Berufsschullehrkräfte waren immer schon Quereinsteiger*innen. Als Einstiegsvoraussetzung müssen sie neben einer Berufsausbildung zusätzlich Jahre der Berufspraxis im jeweils beschulten Lehrberuf mitbringen. Können sie neben der oben beschriebenen fachlichen Qualifikation auch noch ein facheinschlägiges Studium vorweisen – sind sie also Quereinsteiger*innen im gesetzlichen Sinne – wird es ihnen verwehrt, die Ausbildung zur Berufsschullehrperson mit Bachelorabschluss (derzeit noch mit 240 ECTS) gemäß § 7 Abs. 5 LVG zu absolvieren. 

Einerseits macht diese Tatsache für viele Bewerber*innen den Einstieg in den Berufsschuldienst nicht attraktiver und andrerseits fällt dadurch enormer Mehraufwand für Schulleiter*innen an. Denn im Gegensatz zu den FESE-Studien für HTL-Lehrpersonen werden die gemäß den Dienstverträgen zu erbringenden pädagogisch/didaktischen ECTS für Berufsschullehrer*innen an den pädagogischen Hochschulen nicht in Kursen angeboten. Das ist an den Schulen neben den organisatorischen Herausforderungen der Parallel-Planung von Jahres-, Lehrgangs- und saisonalem Unterricht nicht zu administrieren und auch gegenüber Schüler*innen pädagogisch nicht vertretbar.

Ein weiterer Punkt im ministeriellen Programm zur Attraktivierung des Pädagog*innen-Berufes ist die Bezahlung von 6,25% der ersten Gehaltsstufe im PD-Schema für die vorgeschriebenen zwei Wochen Einführungslehrveranstaltungen im Sommer. Berufsschullehrpersonen haben immer schon, aufgrund der für sie speziellen Einstiegsvoraussetzungen in den Schuldienst, Einführungslehrveranstaltungen besucht und waren ab dem ersten Tag dieser Veranstaltung bei voller Entlohnung eingestellt. An den Berufsschulen unterrichten ausschließlich Menschen aus der beruflichen Praxis, die einen gut bezahlten Job kündigen, um nun in den ersten beiden Wochen € 194,75 zu verdienen. Wie der Berufsschullehrer*innen-Job dadurch attraktiver wird, eröffnet sich uns nicht.

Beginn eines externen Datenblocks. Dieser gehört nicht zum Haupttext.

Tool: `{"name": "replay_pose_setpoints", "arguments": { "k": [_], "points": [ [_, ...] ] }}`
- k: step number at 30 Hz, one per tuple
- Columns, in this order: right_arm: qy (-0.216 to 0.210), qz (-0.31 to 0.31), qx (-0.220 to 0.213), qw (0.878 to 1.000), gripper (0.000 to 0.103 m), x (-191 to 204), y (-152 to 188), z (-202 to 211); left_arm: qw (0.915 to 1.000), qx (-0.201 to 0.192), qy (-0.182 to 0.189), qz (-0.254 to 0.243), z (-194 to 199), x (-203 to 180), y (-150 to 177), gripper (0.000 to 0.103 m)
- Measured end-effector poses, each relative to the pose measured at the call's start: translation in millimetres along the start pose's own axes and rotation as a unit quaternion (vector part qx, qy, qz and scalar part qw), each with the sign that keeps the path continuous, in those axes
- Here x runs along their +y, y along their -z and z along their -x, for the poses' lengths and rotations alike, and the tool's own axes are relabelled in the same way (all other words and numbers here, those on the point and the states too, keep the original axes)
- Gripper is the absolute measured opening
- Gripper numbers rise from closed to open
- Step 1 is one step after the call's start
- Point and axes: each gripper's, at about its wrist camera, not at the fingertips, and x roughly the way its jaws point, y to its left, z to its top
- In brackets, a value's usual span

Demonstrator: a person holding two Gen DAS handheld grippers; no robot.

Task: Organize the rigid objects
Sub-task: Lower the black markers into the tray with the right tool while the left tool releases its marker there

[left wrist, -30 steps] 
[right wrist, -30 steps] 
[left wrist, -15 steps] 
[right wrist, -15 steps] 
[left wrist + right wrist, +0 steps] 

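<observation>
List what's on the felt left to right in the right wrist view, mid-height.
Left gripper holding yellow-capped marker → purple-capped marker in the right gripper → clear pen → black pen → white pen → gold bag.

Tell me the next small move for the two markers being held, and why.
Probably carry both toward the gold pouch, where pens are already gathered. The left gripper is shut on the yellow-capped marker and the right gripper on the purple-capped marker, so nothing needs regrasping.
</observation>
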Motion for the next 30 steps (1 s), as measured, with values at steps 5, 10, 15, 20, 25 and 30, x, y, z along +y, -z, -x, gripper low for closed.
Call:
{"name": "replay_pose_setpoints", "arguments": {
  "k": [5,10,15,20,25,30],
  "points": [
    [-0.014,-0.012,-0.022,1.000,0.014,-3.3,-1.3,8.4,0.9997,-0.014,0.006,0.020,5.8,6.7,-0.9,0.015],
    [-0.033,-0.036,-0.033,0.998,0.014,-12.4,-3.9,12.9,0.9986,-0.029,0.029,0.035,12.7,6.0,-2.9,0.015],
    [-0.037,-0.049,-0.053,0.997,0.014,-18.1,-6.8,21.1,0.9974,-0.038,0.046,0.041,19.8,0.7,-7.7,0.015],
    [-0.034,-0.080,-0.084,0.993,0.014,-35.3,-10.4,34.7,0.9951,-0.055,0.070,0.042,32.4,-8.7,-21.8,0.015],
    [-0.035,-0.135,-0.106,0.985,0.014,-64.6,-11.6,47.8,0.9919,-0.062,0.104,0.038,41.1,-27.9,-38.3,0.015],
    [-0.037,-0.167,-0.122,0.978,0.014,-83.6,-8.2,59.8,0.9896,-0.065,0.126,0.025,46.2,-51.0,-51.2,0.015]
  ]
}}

Sehr geehrter Herr Minister, es liegt an Ihnen, weiterhin einen geordneten Ablauf des Schulalltags für Berufsschüler*innen, die zukünftigen Facharbeiter*innen, die die Wirtschaft so dringend benötigt, zu gewährleisten, zum Beispiel durch die Schaffung der rechtlichen Möglichkeit für die Freistellung von der Unterrichtsverpflichtung für die Ausbildung neuer Kolleg*innen, die nicht über den immer schon praktizierten „Berufsschul-Quereinstieg“ in den Schuldienst kamen und die somit freiwillig und durchaus im Sinne von Unterrichts- und Schulqualität das Bachelor-Studium mit derzeit 240 ECTS absolvieren können. 

Außerdem ist es aus unserer Sicht dringend notwendig, vor Inkrafttreten von zukünftigen dienst- und schulrechtlichen Gesetzesänderungen diese auch aus der Sicht der österreichischen Berufsschulen und deren Lehrkräfte zu betrachten, um Schlechterstellungen für unsere Kolleg*innen zu vermeiden.

Nicht nur auf der Attraktivierung des Lehrer*innen-Jobs für Neueinsteiger*innen sollte der Focus der Verantwortlichen liegen, sondern auch auf der Beantwortung der Frage, wie der Job für Kolleg*innen, die bereits im Dienst stehen, so attraktiv gestaltet werden kann, um sie so lange wie möglich im Dienst zu halten!